Warum entscheiden sich Produktionsgesellschaften heute für Babelsberg als Drehort?

Es gibt eine historische Aura, man könnte auch sagen: einen Nimbus oder guten Geist. Ein paar tausend Leute haben dort irrsinnige Sachen auf die Beine gestellt. Das ist ein immaterieller Wert, ebenso wie der Berlin-Hype, der auch hilft. Der materielle Vorteil ist, dass es in Babelsberg Subventionen aus Steuermitteln vom Staatsministerium für Kultur und anderen Förderern gibt. Und dann ist da das großartige Art-Department, das die Tradition des Kulissenbaus hochhält.

Es heißt, die Kulissenbauer hätten ihr Handwerk noch zu DDR-Zeiten bei der DEFA gelernt.

Von den alten Kollegen sind nur noch wenige dabei, aber das Handwerk wird ja von Meister zu Lehrling weitergegeben. Die gebauten Kulissen lassen sich großartig mit computergestützten Animationen kombinieren.

Haben Sie einen persönlichen Lieblingsfilm, der in Babelberg gedreht worden ist?

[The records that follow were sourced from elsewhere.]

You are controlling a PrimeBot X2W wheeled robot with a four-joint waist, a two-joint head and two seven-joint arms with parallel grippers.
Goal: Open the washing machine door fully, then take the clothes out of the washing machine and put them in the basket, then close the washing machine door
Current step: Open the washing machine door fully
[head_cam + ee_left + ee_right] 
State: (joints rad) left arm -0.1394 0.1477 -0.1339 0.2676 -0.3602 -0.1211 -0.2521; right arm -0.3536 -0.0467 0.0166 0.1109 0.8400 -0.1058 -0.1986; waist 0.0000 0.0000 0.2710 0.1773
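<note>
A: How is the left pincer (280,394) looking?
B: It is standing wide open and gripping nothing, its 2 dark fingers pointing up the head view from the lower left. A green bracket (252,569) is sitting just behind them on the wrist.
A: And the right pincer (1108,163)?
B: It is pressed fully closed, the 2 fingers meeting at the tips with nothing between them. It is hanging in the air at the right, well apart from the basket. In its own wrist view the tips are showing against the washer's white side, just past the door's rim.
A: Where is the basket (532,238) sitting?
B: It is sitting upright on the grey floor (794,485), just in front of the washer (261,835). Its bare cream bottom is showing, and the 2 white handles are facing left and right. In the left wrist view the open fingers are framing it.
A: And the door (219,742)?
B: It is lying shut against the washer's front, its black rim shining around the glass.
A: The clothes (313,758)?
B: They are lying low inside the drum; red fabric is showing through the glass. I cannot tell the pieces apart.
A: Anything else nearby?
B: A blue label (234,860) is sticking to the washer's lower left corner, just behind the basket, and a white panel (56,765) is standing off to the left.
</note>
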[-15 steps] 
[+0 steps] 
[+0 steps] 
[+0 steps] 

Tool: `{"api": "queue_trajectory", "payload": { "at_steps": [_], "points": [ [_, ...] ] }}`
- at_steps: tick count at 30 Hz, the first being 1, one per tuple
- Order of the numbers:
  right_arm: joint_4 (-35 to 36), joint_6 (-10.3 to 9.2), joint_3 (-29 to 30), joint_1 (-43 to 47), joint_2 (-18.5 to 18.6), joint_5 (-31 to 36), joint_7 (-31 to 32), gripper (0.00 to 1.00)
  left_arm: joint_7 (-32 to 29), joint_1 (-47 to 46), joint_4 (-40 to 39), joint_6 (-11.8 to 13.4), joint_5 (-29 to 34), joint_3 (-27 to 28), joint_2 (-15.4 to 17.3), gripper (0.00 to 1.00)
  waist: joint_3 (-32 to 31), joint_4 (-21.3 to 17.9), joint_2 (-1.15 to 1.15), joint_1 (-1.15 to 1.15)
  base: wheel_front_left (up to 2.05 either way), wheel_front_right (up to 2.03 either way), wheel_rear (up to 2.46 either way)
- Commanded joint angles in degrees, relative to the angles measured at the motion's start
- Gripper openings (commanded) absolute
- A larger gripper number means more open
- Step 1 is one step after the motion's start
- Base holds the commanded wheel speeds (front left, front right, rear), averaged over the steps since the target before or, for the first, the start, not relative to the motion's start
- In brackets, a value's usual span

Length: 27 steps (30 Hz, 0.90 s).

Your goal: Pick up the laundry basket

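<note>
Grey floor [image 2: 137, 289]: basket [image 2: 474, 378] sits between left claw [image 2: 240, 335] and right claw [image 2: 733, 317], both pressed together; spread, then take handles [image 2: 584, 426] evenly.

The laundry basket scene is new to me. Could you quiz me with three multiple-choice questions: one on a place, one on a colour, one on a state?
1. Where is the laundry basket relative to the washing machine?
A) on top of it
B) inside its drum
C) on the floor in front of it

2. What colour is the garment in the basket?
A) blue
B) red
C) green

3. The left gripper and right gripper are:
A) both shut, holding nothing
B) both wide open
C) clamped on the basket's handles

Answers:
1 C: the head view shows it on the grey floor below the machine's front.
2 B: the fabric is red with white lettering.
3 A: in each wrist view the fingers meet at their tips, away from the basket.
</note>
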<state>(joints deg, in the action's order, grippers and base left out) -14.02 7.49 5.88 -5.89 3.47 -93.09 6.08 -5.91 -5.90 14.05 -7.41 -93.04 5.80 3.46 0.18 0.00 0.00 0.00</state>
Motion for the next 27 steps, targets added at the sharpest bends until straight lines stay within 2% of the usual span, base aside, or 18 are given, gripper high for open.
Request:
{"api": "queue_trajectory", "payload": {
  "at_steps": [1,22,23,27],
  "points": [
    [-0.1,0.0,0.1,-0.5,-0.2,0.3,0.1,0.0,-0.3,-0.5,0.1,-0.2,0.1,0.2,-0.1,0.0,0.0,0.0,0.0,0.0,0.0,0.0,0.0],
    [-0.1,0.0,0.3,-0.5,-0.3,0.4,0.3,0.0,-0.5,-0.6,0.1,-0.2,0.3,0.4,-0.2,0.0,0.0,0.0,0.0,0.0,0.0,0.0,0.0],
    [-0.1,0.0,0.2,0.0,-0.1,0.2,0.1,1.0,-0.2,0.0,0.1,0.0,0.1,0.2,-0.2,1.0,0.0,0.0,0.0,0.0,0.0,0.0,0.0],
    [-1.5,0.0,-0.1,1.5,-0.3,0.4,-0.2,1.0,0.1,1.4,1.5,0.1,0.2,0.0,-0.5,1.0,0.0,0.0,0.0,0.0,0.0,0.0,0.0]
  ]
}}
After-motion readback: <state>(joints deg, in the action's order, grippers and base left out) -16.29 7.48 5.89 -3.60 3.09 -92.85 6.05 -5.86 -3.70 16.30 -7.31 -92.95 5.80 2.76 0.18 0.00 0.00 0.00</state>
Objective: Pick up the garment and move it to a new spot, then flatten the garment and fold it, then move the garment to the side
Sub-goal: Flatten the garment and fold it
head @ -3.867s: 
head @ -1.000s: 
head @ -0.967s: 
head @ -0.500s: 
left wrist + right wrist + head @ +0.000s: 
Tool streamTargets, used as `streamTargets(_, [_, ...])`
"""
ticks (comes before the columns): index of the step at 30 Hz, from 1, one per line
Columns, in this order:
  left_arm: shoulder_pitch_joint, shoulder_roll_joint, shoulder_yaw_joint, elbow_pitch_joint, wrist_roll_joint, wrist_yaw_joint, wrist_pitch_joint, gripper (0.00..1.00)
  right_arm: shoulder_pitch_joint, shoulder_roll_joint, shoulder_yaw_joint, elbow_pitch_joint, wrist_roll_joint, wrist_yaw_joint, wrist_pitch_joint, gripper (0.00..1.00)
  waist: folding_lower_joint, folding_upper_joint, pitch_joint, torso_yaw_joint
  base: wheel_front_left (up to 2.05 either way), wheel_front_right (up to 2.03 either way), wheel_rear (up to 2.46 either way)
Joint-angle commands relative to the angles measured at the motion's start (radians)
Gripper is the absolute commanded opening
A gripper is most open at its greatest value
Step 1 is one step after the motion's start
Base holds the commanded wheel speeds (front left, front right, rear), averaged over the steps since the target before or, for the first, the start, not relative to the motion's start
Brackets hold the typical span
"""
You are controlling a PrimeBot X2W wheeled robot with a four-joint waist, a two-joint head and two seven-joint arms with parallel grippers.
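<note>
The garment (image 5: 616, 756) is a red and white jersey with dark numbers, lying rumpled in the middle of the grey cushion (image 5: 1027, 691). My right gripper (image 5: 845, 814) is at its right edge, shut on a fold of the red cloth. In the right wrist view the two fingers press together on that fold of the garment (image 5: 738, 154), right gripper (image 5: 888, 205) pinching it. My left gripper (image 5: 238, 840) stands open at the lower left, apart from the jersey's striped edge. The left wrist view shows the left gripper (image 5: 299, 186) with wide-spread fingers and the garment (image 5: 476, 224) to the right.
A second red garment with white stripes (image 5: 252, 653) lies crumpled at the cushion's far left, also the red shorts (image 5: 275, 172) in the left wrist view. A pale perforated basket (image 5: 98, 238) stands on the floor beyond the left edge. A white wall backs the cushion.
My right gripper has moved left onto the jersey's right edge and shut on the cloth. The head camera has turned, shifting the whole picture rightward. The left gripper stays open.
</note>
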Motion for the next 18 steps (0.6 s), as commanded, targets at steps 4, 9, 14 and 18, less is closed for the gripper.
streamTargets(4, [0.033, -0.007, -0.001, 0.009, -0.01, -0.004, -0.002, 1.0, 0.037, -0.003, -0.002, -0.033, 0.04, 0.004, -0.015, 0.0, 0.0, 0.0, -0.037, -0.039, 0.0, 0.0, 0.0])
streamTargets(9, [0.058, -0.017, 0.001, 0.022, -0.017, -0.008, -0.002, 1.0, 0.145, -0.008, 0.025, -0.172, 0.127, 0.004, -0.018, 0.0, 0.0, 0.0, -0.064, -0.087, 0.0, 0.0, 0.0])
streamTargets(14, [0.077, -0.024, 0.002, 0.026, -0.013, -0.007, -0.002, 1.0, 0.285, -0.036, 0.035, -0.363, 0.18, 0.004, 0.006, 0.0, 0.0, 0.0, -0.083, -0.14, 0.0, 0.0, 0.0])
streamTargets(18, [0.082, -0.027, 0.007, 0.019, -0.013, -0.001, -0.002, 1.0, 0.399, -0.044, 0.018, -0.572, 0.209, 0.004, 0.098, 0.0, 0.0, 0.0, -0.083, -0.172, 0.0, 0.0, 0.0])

Ich mag eher die nicht so lauten Filme. Da wäre zum Bespiel "Unter den Brücken". Er wurde 1944/45 an der Havel und an der Glienicker Brücke gedreht. Ein anderer heißt "Jahrgang 45" von Jürgen Böttcher. Die Handlung dreht sich um 20-Jährige, die driften und sich skeptisch die Welt besehen, eine Art Nouvelle Vague. Der Film wurde 1965 in der DDR gedreht. Es hat ihn nur damals keiner gesehen, weil er gleich verboten wurde.